Mostly this isn't a problem though, because few repos are actually large enough to cause real problems.

Now that Git Virtual File System (VFS) is coming to GitHub, I think we shall see an uptick in monorepo adoption. Though what I said early about compatible tooling still applies. The repo style affects so much of the tooling, from Continous Integration, deployment, building, versioning, etc.

It really is not a small difference.

Git VFS, to allow monorepos to be operable at enterprise scale (courtesy of Microsoft) is out there, as is Uber's white paper on ML to predict branch merge compilation success - an actual problem at enterprise scale. That doesn't cover all issues but every (huge) company's workflow is different, thus there's no "one size fits all" that's totally suitable - part of git's success is that it fits into whatever existing workflow a company already has. So I'm not sure the full suite of Google's tools would be at hit at all companies, especially anything smaller, and less dedicated, than. Google.
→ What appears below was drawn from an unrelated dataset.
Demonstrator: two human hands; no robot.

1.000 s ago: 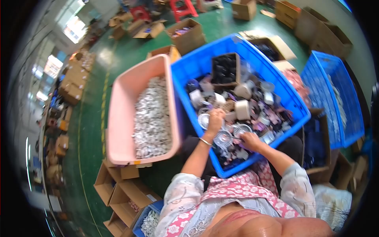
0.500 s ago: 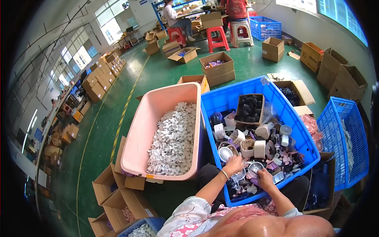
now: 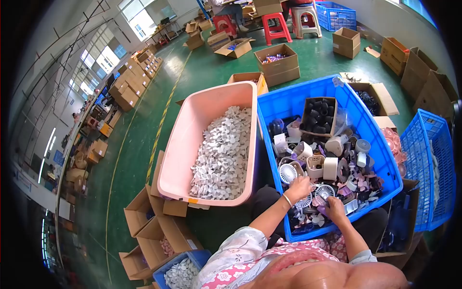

Having a team to work on and another to operate, Bazle (and the internal Google project it springs from); not all enterprises are willing to staff that work, and definitely not as strongly as Google.
You know Google's monorepo is successful because they have so many of them! google3, Android, Chrome browser, ChromeOS...

Kidding aside, my point is Google recognizes obvious boundaries between e.g. their web stuff and android, and organizes their code accordingly.

Google uses no versioned libraries?
Libraries internal to Google are kept at the latest and consumers are updated to use the latest APIs. 3rd party libraries are checking into the monorepo at a specific version and everyone uses the same version.
I think they do, but there is only ever one single version in use - the version in the repo.
Yes, and that prevents duplication of work when it's time to upgrade: https://github.com/microsoft/TypeScript/issues/33272
If so, they would have a massive problem upgrading libraries like numpy because there are too many and too big breaking changes between releases.
Inside Google's main repo there are different build targets for libraries with incompatible API changes that are too difficult to fix all at once, e.g. there might be numpy_1_8 and numpy_1_10 separately.

Python at Google muddled along for years without numpy at all so it's not like anyone would be seriously harmed by having an old release in the repo.